Journal of Women's Health Care

Journal of Women's Health Care
Open Access

ISSN: 2167-0420



Subjective Sleep Disturbance and Psychological Distress are Associated with Menstrual Problems

Yoko Komada*, Yuko Ikeda, Makoto Sato, Azusa Kami, Chika Masuda and Shigenobu Shibata

Objective: Several studies have investigated subjective sleep quality during the menstrual cycle. For example, subjective sleep quality is reportedly worse at the premenstrual phase and during menstruation. However, the influence of sleep quality on menstrual symptoms has not yet been elucidated. The aim of this study was to investigate the association between self-reported sleep quality, psychological distress, and menstrual symptoms.

Methods: Participants were female university students (n=150; mean [SD] age 18.8 years). They completed the Pittsburgh Sleep Quality Index (PSQI), the Menstrual Distress Questionnaire (mMDQ), and Kessler’s Psychological Distress Scale (K6). We also collected demographic data.

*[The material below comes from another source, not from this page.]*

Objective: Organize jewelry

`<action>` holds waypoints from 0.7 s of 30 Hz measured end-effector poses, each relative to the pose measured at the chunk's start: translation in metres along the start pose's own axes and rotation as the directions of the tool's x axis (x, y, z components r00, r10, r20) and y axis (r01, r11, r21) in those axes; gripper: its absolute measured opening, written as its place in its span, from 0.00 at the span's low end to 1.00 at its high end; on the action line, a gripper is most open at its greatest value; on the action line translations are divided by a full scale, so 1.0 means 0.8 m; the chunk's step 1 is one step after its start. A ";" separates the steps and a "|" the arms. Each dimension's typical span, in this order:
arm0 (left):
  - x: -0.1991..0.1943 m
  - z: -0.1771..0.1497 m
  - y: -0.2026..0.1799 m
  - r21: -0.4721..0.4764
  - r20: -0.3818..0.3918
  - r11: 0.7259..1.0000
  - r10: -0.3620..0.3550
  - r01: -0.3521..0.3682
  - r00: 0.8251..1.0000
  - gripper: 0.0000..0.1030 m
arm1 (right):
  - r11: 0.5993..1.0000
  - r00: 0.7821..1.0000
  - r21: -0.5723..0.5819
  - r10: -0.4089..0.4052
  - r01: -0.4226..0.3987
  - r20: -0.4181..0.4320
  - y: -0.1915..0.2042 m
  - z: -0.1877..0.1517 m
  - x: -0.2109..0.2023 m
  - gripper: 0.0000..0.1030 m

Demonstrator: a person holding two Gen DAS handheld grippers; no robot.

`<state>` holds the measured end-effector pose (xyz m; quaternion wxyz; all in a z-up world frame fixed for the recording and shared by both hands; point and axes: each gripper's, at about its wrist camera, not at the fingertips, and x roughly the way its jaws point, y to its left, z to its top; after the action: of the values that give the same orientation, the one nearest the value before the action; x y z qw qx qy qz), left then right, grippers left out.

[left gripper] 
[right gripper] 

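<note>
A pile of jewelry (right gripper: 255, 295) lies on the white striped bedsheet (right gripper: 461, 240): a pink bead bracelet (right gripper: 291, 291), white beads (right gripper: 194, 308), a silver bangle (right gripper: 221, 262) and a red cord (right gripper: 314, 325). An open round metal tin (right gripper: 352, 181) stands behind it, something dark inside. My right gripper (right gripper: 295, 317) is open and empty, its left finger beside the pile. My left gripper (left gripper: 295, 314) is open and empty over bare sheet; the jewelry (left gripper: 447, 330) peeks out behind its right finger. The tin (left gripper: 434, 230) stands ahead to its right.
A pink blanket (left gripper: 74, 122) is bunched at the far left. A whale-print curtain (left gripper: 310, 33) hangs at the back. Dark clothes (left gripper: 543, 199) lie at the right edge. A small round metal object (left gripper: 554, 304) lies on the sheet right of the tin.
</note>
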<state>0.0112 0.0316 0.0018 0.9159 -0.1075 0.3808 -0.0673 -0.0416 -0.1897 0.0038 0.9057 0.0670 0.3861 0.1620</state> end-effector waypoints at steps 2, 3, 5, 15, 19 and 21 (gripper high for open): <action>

Results: Participants were categorized into good sleepers (PSQI total score <5.5, n=74) or poor sleepers (PSQI total score ≥ 5.5, n=76). Poor sleepers experienced significantly more severe menstrual symptoms (p<0.01) and tended to have a less regular or more variable length of their menstrual cycle (p=0.06) than good sleepers. Multiple regression analysis revealed that subjective sleep disturbance (PSQI ≥ 5.5) and psychological distress (K6 ≥ 9) were significantly positively associated with the mMDQ score.

Conclusion: Subjective sleep disturbance and psychological distress in daily life are associated with menstrual problems, including severe menstrual symptoms and menstrual cycle irregularity.